Señaló en dirección al piano que se veía junto a la puerta de la habitación contigua. Entre dos figuras de Papá Noel de porcelana había una fotografía enmarcada de un niño y una niña que parecían de origen asiático.
—Por lo visto, ella es de Tailandia, la mujer que Sven conoció, no recuerdo su nombre. Nunca nos la ha presentado, pero nos envió esa foto el invierno pasado. Estoy contenta de que haya encontrado una mujer. También necesita a alguien que se ocupe de él. Ya va siendo mayor. Es un buen chico. Todos eran buenos chicos.
«Como un mantra», pensó Beckman. Buenos chicos. El calor la obligaba a pasarse la mano por la frente una y otra vez para impedir que el flequillo se le pegara con el sudor. Ignoraba qué le depararía aquel amanecer frío y gris y se había puesto un jersey de cachemira encima de una combinación demasiado provocativa, así que no podía quitárselo, pero tampoco aguantarlo por más tiempo. Le dio la impresión de que Dagny Molin se percataba de su tormento y le sonreía con disimulo. Le picaba la nariz cada vez que respiraba, como si estuviera en una sauna. Apenas podía mantener en orden sus ideas.
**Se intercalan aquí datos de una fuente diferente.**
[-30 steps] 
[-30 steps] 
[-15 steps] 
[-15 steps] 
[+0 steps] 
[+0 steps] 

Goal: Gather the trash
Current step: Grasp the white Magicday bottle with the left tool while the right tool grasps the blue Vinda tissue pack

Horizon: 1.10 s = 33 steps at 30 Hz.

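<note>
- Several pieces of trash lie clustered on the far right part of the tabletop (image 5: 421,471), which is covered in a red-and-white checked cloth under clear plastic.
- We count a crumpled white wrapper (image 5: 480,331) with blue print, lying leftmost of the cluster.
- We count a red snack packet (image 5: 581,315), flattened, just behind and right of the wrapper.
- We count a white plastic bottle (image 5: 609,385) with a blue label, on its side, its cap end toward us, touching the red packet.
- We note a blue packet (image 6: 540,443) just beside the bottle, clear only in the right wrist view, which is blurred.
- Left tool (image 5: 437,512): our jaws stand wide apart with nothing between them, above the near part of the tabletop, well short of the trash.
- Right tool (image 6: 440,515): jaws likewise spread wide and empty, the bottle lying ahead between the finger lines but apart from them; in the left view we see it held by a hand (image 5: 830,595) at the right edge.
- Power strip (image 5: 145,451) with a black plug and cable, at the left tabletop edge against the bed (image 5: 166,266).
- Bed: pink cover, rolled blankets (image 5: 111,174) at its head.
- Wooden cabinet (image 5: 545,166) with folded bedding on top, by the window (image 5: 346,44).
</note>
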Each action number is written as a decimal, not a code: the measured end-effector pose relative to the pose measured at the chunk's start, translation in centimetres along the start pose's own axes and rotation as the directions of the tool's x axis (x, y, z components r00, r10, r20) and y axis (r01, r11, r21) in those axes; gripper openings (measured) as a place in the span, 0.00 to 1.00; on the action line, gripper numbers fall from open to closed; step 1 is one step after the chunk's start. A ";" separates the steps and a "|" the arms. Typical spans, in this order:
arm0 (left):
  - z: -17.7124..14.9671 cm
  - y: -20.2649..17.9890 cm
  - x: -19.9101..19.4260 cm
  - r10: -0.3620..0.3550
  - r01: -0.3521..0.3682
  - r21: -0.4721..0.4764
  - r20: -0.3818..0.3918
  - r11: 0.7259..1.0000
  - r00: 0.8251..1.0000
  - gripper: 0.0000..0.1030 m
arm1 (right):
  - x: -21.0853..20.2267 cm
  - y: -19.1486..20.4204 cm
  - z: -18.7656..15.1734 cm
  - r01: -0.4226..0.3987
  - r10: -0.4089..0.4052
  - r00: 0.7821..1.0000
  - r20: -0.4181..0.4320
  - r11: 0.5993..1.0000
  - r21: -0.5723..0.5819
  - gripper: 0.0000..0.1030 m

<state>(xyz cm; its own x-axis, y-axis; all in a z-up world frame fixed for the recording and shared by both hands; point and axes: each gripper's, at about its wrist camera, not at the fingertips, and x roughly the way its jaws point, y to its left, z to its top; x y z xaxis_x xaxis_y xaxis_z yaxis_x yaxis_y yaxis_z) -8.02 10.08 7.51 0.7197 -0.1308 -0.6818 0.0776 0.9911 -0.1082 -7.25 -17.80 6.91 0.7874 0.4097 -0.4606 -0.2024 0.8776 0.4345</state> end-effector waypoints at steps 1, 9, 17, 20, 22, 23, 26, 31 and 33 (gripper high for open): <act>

—¿Qué sabe de la relación entre Reino Edell y Lise-Lott Edell? —preguntó por fin.
Sin apartar la vista de Molin, pudo ver la expresión de discreta sorpresa que se dibujaba en el semblante de Karlberg. Quizá el colega hubiese pensado en otro modo de abordar el tema pero, en ese preciso instante, a ella no le importaba lo más mínimo. Lo único que quería era salir de aquella fuente de calor seco y asfixiante, salir a la humedad de la mañana invernal, al aire libre, antes de desmayarse.
Bertil Molin apartó un segundo la vista del televisor y se encontró con la mirada de Beckman.
—La odia a muerte.
Dicho esto, subió el volumen y volvió a concentrarse en el presidente Rosenbad.